Action item: Start with the first line of the material. Repeat each line exactly through the one that contains "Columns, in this".

====================

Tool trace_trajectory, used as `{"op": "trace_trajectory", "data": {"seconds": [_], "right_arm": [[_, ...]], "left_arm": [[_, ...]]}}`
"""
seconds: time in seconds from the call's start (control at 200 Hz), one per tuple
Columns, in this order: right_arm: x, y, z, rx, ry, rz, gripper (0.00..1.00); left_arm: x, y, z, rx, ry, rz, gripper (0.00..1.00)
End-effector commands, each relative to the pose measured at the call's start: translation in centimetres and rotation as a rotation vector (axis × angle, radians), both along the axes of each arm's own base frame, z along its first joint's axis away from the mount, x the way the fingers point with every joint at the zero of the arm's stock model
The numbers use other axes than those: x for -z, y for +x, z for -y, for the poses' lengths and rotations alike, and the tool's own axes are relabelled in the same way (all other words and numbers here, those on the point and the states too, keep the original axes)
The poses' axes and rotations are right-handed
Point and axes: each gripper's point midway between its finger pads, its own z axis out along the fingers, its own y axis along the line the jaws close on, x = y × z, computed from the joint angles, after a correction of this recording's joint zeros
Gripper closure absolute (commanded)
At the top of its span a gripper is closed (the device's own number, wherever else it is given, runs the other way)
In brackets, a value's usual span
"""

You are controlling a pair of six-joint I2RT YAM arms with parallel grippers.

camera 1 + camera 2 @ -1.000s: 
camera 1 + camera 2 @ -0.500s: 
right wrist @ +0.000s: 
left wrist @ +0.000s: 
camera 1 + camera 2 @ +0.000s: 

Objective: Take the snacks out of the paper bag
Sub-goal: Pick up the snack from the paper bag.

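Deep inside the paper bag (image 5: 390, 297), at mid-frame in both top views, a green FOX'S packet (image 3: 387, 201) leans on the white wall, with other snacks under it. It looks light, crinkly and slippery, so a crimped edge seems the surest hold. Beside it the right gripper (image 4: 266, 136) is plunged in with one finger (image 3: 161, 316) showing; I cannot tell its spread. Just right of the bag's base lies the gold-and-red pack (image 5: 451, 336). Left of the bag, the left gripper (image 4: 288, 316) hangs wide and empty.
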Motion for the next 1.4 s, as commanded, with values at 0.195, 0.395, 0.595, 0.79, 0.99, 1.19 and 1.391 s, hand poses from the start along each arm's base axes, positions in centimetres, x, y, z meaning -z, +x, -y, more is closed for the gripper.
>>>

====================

Written reply:
Tool trace_trajectory, used as `{"op": "trace_trajectory", "data": {"seconds": [_], "right_arm": [[_, ...]], "left_arm": [[_, ...]]}}`
"""
seconds: time in seconds from the call's start (control at 200 Hz), one per tuple
Columns, in this order: right_arm: x, y, z, rx, ry, rz, gripper (0.00..1.00); left_arm: x, y, z, rx, ry, rz, gripper (0.00..1.00)

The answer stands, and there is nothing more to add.